Munich’s accession to the ranks of the most popular and most frequented international destinations in the world has in the past presented the city’s government and its people with many challenges, and continues to do so today. The exhibition “Ecopolis München” examines the relationship between Munich’s residents and their urban environment by focusing on the evolution of specific areas and particular sites. Among the areas featured are the city’s abattoir and Fröttmaning Hill (Fröttmaninger Müllberg), which was once a waste dump and is now a popular recreational area.
The exhibition, which continues until October 20, 2019 in the “whiteBOX” in the city’s Factory Quarter (Werksviertel), brings to light various lesser known aspects of the city’s development. For example, given the reputation of the English Garden and its many other parks, it comes as a surprise to learn that Munich has a higher proportion of sealed soil than any other city in Germany. Among the other topics highlighted in the exhibition are the social and ecological roles of the English Garden over the course of its history, the democratic ideals that underpinned the municipality’s approach to the planning of the Olympia Park, and why “sheep may safely graze” on the roof of an office building in the Bavarian capital.

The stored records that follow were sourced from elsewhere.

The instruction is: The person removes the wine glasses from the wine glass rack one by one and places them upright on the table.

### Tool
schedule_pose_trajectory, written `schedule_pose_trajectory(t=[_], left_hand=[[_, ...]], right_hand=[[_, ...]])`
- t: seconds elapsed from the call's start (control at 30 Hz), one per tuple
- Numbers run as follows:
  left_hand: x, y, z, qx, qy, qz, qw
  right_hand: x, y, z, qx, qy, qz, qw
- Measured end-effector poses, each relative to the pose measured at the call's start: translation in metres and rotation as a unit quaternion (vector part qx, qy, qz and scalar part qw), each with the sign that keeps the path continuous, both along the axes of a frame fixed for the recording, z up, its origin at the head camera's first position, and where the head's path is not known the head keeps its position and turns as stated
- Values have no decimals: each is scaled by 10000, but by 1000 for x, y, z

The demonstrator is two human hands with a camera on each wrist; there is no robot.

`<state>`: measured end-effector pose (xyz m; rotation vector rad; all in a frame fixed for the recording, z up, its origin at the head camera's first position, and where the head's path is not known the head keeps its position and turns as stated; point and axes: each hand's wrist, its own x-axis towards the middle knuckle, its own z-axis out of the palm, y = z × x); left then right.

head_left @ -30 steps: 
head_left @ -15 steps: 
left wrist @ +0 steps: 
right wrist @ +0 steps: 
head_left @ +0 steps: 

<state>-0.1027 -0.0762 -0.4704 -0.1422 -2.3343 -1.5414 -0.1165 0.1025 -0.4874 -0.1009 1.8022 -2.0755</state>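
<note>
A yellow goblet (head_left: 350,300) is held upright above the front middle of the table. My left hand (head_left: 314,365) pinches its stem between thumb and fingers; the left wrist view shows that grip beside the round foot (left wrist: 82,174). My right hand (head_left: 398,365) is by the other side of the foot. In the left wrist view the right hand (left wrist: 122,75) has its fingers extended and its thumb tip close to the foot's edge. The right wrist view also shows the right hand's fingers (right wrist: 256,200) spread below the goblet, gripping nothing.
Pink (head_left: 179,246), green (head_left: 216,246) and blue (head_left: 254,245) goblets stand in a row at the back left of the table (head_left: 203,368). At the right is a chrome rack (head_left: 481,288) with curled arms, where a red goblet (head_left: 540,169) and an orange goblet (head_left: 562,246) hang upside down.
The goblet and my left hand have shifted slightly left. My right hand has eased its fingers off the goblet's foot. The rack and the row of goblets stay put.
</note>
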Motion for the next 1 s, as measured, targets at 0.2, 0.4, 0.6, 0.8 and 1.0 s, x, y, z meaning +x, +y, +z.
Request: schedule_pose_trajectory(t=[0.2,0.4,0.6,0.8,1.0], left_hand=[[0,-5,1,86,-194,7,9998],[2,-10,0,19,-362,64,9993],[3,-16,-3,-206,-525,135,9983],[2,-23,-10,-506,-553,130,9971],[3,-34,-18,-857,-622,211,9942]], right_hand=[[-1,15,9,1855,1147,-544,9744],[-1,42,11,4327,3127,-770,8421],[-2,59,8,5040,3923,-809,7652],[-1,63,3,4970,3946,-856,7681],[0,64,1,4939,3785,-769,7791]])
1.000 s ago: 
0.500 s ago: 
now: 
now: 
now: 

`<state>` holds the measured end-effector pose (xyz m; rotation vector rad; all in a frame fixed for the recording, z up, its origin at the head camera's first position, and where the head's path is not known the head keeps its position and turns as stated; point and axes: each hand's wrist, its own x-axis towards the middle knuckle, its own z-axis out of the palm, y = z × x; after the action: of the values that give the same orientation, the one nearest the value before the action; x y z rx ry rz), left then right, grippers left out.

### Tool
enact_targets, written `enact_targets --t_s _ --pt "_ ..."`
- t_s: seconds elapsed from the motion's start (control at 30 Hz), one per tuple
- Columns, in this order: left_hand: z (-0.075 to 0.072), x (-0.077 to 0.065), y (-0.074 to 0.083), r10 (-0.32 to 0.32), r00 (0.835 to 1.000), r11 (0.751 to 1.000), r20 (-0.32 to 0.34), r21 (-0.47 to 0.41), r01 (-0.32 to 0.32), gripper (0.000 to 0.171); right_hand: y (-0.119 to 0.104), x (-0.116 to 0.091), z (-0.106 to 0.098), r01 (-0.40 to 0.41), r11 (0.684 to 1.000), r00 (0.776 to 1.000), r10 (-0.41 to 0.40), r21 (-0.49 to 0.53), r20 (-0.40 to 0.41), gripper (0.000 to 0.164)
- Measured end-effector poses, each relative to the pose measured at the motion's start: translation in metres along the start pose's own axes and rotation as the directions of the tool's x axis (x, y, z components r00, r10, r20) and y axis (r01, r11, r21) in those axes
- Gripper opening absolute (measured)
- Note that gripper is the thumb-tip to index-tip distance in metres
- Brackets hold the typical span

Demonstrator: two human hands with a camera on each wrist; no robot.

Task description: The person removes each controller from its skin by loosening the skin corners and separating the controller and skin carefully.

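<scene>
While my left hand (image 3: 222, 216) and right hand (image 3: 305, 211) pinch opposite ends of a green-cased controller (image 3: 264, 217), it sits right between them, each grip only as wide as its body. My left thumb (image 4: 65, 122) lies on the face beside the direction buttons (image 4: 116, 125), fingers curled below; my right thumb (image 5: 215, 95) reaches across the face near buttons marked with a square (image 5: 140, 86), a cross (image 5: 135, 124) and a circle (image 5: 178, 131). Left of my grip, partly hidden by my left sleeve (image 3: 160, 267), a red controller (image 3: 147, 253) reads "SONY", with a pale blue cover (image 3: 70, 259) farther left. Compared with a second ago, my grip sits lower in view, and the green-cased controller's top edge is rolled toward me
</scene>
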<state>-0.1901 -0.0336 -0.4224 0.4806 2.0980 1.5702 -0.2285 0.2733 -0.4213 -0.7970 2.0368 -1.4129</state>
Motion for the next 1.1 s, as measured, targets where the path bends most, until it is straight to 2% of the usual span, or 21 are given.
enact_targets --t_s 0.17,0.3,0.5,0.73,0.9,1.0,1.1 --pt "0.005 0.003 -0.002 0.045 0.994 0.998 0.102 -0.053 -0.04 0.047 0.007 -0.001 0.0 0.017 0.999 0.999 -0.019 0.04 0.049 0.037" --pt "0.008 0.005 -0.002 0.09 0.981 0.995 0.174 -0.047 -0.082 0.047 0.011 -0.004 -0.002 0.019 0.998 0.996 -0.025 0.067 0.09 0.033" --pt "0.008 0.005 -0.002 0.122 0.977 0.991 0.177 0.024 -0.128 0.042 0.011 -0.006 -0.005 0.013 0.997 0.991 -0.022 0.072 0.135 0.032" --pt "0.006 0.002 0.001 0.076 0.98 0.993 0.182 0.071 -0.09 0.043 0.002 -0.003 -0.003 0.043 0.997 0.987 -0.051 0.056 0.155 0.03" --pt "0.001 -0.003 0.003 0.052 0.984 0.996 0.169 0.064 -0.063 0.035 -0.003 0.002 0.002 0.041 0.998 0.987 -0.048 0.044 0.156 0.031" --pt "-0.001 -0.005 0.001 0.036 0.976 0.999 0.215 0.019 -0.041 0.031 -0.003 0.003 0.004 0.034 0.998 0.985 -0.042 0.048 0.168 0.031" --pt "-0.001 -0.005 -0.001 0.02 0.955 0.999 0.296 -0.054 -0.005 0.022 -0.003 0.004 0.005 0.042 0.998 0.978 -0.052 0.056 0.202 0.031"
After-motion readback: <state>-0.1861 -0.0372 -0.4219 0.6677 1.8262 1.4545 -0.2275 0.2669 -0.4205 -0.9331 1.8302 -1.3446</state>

The exhibition is arranged in 12 thematic blocks, which provide visitors with a unique perspective on urban development in Munich.
“Our intention in mounting this exhibition was to demonstrate how people, plants, animals and bacteria, the lie of the land and its geological make-up, have together made the city into the vibrant environment we now live in,” explains Curator Laura Kuen. The exhibition itself was conceived and assembled by advanced undergraduate students enrolled in the Environmental Studies Certificate Program at LMU’s Rachel Carson Center, and represents a major extension of the range of themes covered by its predecessor “Ecopolis” in 2017.